Art Vandelay
Face Tattoo
Unimpressive Records; 2012

The strangely edifying thing about Art Vandelay’s grey-skied, tongue-only-partially-in-cheek, depress-o art-house rap, is that the MC responsible for setting the gloomy table (that would be one Ricky Pharoe) is loathe to admit the rock you — and all your fellow busy-body, oxygen-depleting friends — crawled out from under is probably the one located right next door to his own. In a musical genre where the primary goal of every MC is obtaining as much genuflection as is required to begin believing in one’s own hype, it’s nice to come across an outfit like Art Vandelay. One that relishes basking in a deafeningly melancholic solace, preaching to each empty and occupied space that everyone’s shit does, in fact, stink. Human nature is a motherfucker, isn’t it?
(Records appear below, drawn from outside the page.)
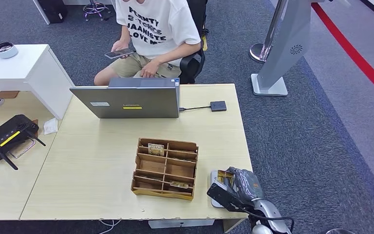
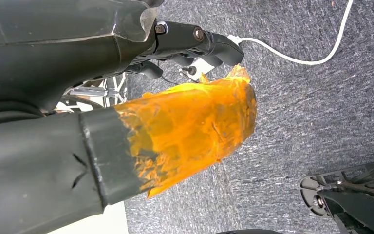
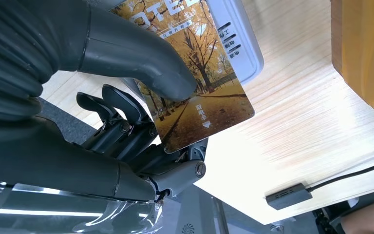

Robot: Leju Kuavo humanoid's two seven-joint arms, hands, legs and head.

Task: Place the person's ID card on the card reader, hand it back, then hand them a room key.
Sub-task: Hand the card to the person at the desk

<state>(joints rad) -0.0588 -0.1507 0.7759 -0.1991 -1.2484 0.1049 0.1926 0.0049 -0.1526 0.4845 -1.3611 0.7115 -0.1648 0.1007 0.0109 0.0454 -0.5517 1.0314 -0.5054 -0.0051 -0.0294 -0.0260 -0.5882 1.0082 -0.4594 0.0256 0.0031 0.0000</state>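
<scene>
The right hand (image 3: 141, 122) pinches a card (image 3: 199, 105) printed with autumn trees, thumb on its face and darker fingers (image 3: 121, 109) beneath. The card lies over the grey card reader (image 3: 241, 46), which sits on the table (image 1: 92, 165) just under the hand. Beside the hand stands a wooden tray (image 1: 165, 168) with compartments. Beyond it are a laptop (image 1: 131, 100) and a seated person (image 1: 151, 36) holding a phone (image 1: 118, 53). The left hand (image 2: 195, 46) hangs over carpet; I cannot tell whether it is wide or closed.

The card (image 3: 202, 92) covers much of the card reader (image 3: 241, 46), its top hidden behind the right hand (image 3: 126, 97).
</scene>
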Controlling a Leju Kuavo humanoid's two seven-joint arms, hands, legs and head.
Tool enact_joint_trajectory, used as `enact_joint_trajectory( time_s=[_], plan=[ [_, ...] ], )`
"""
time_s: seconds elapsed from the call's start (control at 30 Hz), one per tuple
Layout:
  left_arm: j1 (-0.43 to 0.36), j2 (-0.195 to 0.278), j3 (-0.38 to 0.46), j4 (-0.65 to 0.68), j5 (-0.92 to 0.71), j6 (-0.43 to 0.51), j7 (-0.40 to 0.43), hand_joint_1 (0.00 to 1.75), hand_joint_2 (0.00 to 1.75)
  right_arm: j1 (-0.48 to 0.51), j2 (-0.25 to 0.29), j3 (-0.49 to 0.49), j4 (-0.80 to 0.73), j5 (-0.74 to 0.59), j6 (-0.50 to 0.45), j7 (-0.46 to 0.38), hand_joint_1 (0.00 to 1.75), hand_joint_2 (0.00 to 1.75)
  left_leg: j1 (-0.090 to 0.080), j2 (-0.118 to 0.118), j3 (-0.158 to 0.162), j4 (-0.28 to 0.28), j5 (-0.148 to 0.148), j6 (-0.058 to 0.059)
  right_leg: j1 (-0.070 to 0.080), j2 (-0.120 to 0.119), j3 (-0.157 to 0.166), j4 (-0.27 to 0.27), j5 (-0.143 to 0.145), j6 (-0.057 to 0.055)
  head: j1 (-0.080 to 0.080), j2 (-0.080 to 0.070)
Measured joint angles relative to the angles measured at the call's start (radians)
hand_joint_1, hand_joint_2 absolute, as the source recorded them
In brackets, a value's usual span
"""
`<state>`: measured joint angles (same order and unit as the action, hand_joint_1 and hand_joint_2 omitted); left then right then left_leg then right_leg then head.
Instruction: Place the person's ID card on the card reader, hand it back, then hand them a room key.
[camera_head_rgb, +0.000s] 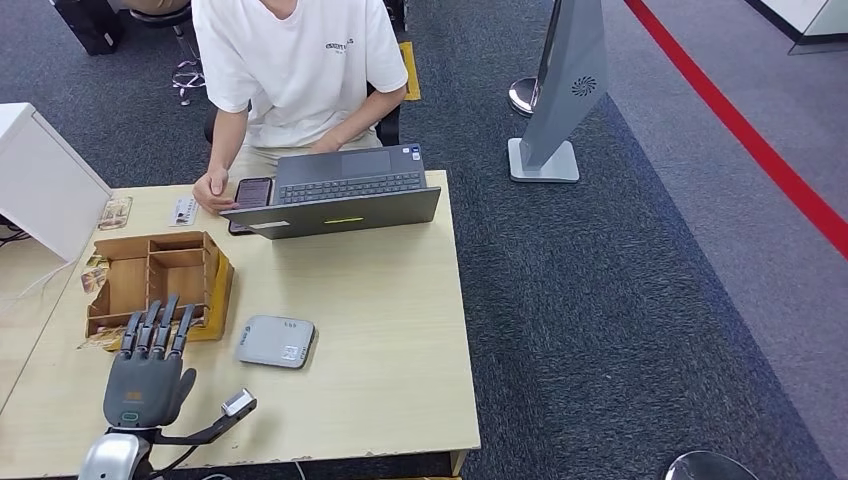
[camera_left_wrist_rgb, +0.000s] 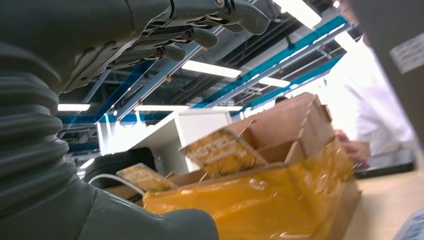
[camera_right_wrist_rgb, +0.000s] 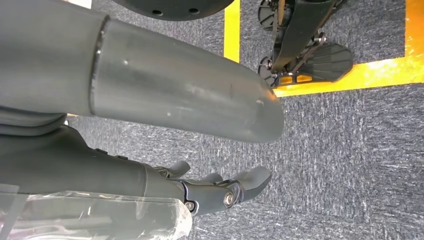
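My left hand (camera_head_rgb: 150, 365) hovers flat over the near left of the wooden table (camera_head_rgb: 390, 350), fingers stretched out and apart, holding nothing. Its fingertips reach the near edge of a compartmented wooden box (camera_head_rgb: 155, 275), seen close up with yellow film around it (camera_left_wrist_rgb: 260, 200) in the left wrist view. A grey card reader (camera_head_rgb: 275, 341) lies just right of the hand. A small pale card-like item (camera_head_rgb: 183, 210) lies by the hand (camera_head_rgb: 213, 190) of a seated person in a white T-shirt (camera_head_rgb: 300, 60). My right hand (camera_right_wrist_rgb: 220, 192) hangs over the carpet, fingers loosely extended and empty.
An open grey laptop (camera_head_rgb: 340, 195) and a dark phone (camera_head_rgb: 253, 192) sit at the table's far edge in front of the person. A white box (camera_head_rgb: 40, 180) stands at the far left. A grey stand (camera_head_rgb: 560, 90) is on the carpet to the right.
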<state>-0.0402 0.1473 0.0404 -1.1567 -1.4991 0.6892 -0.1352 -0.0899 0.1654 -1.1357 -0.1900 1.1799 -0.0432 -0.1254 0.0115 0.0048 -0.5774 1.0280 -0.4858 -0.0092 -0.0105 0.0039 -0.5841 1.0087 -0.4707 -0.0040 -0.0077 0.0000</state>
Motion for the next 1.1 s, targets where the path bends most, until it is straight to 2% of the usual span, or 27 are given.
enact_joint_trajectory(
  time_s=[0.27, 1.1],
  plan=[
    [-0.039, 0.016, 0.045, 0.087, 0.003, 0.000, -0.021, 0.00, 1.75, 0.000, -0.002, 0.001, 0.000, -0.003, 0.000, 0.009, 0.00, 0.00, 0.000, 0.000, 0.000, 0.000, 0.001, -0.001, 0.000, 0.000, 0.000, 0.000, 0.000, 0.000, 0.000, 0.000],
    [-0.108, -0.016, 0.086, 0.112, -0.025, 0.001, -0.029, 0.00, 1.75, -0.002, -0.004, 0.024, 0.000, 0.022, 0.006, 0.007, 0.00, 0.00, 0.000, 0.000, 0.000, 0.000, 0.001, -0.001, 0.000, 0.000, 0.000, 0.000, 0.000, 0.000, 0.000, 0.000]
  ],
)
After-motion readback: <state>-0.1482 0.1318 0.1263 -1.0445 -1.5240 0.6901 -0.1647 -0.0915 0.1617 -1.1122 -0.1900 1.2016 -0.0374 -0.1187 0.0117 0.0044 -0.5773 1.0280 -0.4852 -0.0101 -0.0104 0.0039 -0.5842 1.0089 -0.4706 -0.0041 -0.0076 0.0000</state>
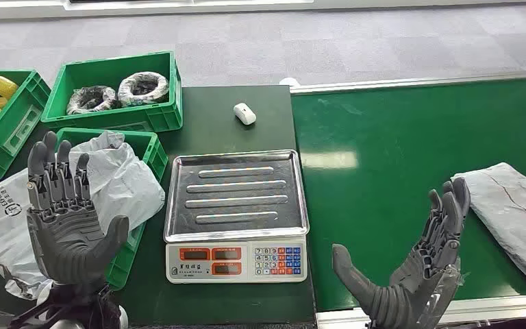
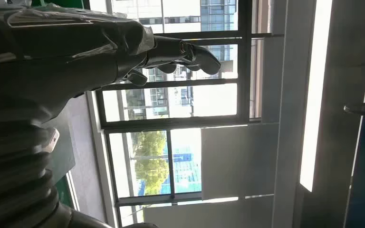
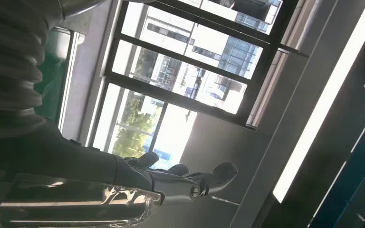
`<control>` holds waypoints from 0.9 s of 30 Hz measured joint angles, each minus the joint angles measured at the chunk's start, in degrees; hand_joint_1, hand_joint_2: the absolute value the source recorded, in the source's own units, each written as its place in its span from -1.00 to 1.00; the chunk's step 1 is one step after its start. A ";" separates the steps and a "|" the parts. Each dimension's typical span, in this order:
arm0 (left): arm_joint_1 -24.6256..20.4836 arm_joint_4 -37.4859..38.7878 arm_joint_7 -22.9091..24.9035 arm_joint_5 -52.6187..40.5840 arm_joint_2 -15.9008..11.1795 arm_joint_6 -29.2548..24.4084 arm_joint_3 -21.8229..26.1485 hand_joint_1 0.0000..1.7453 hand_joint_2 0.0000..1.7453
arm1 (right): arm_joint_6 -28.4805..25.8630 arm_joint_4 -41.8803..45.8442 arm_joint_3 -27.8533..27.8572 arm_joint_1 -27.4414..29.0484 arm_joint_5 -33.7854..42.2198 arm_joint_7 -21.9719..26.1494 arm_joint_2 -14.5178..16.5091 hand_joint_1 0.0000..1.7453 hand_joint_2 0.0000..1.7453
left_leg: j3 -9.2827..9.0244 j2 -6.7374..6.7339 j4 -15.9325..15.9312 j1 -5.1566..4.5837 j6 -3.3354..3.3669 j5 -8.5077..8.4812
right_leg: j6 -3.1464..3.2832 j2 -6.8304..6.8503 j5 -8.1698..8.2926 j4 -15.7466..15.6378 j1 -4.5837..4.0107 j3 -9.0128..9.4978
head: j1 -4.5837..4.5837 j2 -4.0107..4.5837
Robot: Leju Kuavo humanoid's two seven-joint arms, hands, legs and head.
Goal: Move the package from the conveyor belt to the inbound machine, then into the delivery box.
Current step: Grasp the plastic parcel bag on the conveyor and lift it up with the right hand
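A grey plastic-wrapped package (image 1: pixel 514 216) with a red mark lies on the green conveyor belt (image 1: pixel 397 171) at the far right. My right hand (image 1: pixel 411 271) is raised palm-up near the belt's front edge, left of the package and apart from it, fingers spread, holding nothing. My left hand (image 1: pixel 65 216) is lifted upright at the left, fingers apart and empty, in front of a green box (image 1: pixel 152 154) stuffed with grey bags. The scale (image 1: pixel 236 212) with a steel tray stands between the hands. In the wrist views my left hand (image 2: pixel 76 52) and right hand (image 3: pixel 138 185) are seen against windows.
A green crate (image 1: pixel 113 92) with bagged coils stands at the back left, beside another crate (image 1: pixel 3 120) holding yellow coils. A small white object (image 1: pixel 244 113) lies on the dark table behind the scale. Grey floor lies beyond.
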State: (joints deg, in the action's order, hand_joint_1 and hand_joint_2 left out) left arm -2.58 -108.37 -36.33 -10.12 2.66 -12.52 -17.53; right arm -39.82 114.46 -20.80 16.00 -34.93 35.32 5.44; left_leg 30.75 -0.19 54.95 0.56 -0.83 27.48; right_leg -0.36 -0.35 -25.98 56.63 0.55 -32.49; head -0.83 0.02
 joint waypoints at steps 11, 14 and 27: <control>-0.11 -0.02 1.20 -0.22 0.94 0.03 0.04 -1.00 1.00 | 0.00 -0.35 0.51 -0.56 -3.84 -2.38 -0.07 -1.00 1.00 | 0.02 0.00 0.00 0.00 0.00 0.00 | 0.00 0.00 0.00 0.00 0.00 0.00 | 0.00 -0.01; -0.35 -0.02 1.42 -0.11 1.10 0.33 0.09 -1.00 1.00 | 0.00 -0.91 1.71 -1.64 -6.55 -4.18 -0.07 -1.00 1.00 | 0.01 0.00 0.00 0.00 0.00 0.00 | 0.00 0.00 0.00 0.00 0.00 0.01 | -0.01 -0.01; -0.78 0.08 1.60 0.74 1.17 1.76 0.16 -1.00 1.00 | 0.00 -2.67 7.06 -3.96 -19.45 -11.08 0.74 -1.00 1.00 | 0.01 0.01 0.00 0.00 0.00 0.00 | 0.00 0.00 0.00 0.00 0.00 0.00 | -0.01 0.00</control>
State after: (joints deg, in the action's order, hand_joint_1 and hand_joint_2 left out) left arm -3.36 -108.28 -34.73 -9.38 3.82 -10.76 -17.37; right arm -39.82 111.80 -13.74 12.03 -54.38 24.24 6.18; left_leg 30.75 -0.19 54.95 0.56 -0.83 27.48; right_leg -0.36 -0.35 -25.98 56.63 0.55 -32.50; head -0.84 0.02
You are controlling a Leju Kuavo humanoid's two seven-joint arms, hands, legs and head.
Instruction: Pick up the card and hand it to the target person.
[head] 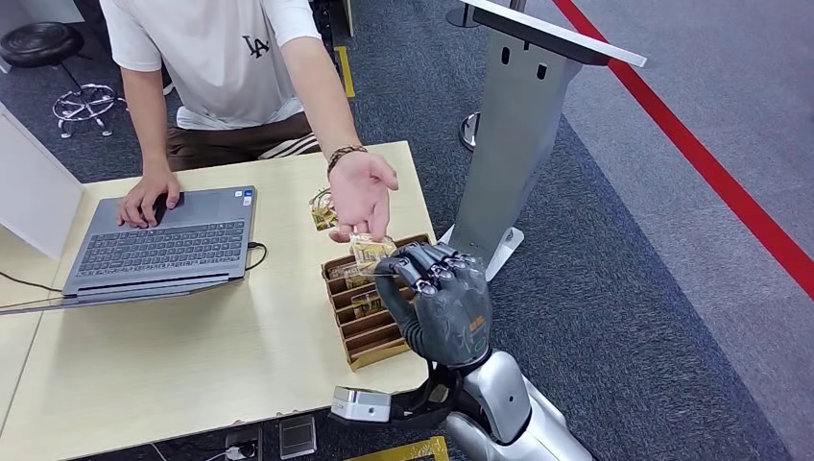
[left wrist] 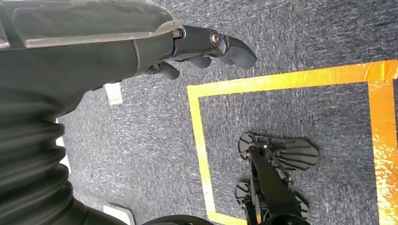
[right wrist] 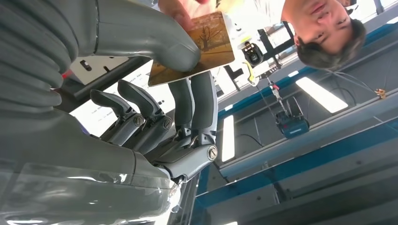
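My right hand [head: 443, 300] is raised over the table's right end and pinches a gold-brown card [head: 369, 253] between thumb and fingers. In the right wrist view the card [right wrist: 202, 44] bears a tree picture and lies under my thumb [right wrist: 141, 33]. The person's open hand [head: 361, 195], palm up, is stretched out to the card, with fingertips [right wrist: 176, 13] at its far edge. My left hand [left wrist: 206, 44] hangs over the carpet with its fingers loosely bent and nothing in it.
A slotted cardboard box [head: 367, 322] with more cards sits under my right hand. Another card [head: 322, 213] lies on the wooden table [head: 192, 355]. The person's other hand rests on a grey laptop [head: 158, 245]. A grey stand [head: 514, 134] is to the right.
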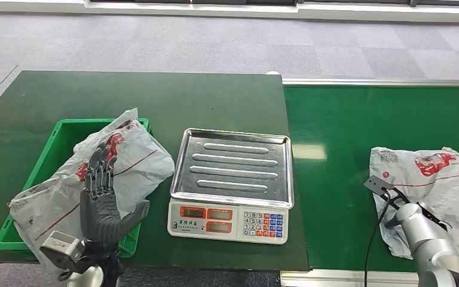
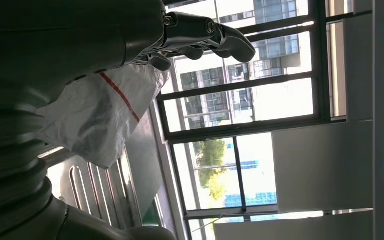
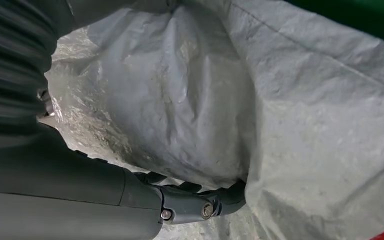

At least that’s what I took away from the crew’s most recent project, Face Tattoo, which can be had for freebies at the group’s Bandcamp page. Likewise their previous release, 2011’s They’ve Got My Number Down At The Post Office, which saw Ricky and production partner Mack Formway preaching to no choir in particular about dark days and wanton human nature from the comfort of their own raggedy sofas. Actually, “preaching” is probably the wrong word as those in religious affiliation often find themselves the victims of lyrical beatdowns (see here: “Vitiligo” and it’s blasphemously comedic video).

Then again, the degradation opined upon throughout Face Tattoo is not exclusive to human spirituality. Art Vandelay hesitate even in placing their faith in empirical evidence, concluding on “What Is Matter?” that the only sure thing in scientific experiment is the addition of further questions. Pharoe is an expert at deconstructing both the questions that drive human exploration and the minutiae of a daily stationary existence. And that’s before he even tackles the kinetic doomsday machinations of crooked government and broken social systems (“Presidents And Prime Ministers”). Ultimately, the man is revealed as an MC trapped inside his own head, the hip-hop medium being his only reliable form of release and, dare I say, salvation.

The dense and vital soundtrack to Pharoe’s firing synapses is Mack Formway’s well-executed production. Guitar-laden sonic frameworks, moody samples and rugged breakbeats are combined to darkly atmospheric (yet often traditional) effect. This is not top-down, cruising-in-the-ride summer music. It’s far more pensive than that. “Hey Zeus!”, for example, is a sort of post-Grunge futurist meets El-P dance track. That might mean little to nothing on paper but in execution it sounds unlike anything currently spinning in Seattle hip-hop.

Art Vandelay’s threat of branding us with face tattoos finds its genesis in Pharoe’s standard MC desire of blemishing rap marks with his proverbial dopeness (which he possesses in spades). But it also seems to reference the consigned shroud that we and our neighbors persist to carry on under. Beneath all of Face Tattoo’s spoiled ink lies the notion that the world has sadly vacated the strive for something better. That maybe if the human race just moved the hell out of its own way, things wouldn’t be so constantly fucked up.